In seated Padmasana, you’ve got all the time in the world. But in Urdhva Padmasana, you’re balancing upside down in the shoulderstand position precariously trying to work the right knee and hip open enough to draw the right foot in deep towards the left hip. It resembles a circus balancing act. The left leg is half bent and suspended somewhere up in mid air, waiting for its moment to strike while the right leg is fussing around. I resist the temptation to pull the second leg in too early, but if I wait too long I won’t be able to. Time is running out – balancing in shoulderstand supported by only one hand is tiring. The urgency begins to creep in. If I don’t’ get into the full pose in another 5 seconds, I’ll have no choice but to come down. Failure – that would signal the loss of my favourite pose.
So here it gets real interesting. I’m on the precipice, time is ticking away, I’m inverted, balancing, tiring, waiting for the right knee joint to melt open so the left leg can fold on top of it safely. I could easily tear my knee ligaments here if I moved into the full pose too quick...
Some people get their excitement from mountain climbing, abseiling, flirting with death. This knee drama unfolds with the same excitement. It’s quite hilarious.

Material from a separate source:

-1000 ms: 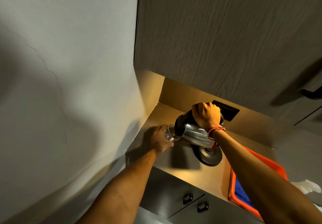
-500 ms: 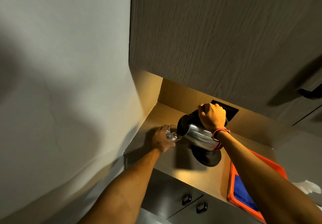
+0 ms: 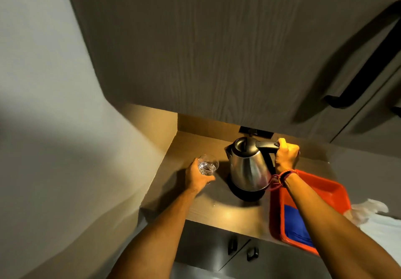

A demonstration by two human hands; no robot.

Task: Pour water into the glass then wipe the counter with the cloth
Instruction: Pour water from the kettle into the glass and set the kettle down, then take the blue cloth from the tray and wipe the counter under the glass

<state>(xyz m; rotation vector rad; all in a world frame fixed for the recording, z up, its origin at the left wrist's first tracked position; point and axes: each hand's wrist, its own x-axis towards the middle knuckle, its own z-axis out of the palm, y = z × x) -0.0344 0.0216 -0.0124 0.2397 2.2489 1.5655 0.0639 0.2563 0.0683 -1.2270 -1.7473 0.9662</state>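
pour appears done: left hand [image 3: 198, 178] grips the watered glass [image 3: 207, 167], right hand [image 3: 286, 156] clasps the upright kettle [image 3: 247, 168]; wiping remains.

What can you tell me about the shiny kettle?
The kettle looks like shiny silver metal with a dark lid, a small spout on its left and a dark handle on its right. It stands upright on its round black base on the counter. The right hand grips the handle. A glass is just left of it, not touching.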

Urdhva Padmasana has become the arena where I practice awareness, sensitivity, patience, acceptance, equanimity, compassion and loving kindness, where I come up against an obstacle, then watch it melt away, where I’m reminded that what is going on in my conscious and subconscious mind is revealed in my body, moment to moment.
This right knee perplexes me. It’s been mysteriously deteriorating over the last year or so…is it simply age, arthritis, or something in my mind that’s manifesting in poor alignment, bad sitting habits perhaps. New age believers might diagnose it as an emotional block that’s crystallised hard in the knee, though most wouldn't offer a reasonable explanation or a cure for this.

Could be all, could be none. Really doesn’t matter in the big picture, except as another opportunity for me to love and accept all the changing circumstances this wonderfully rich life brings.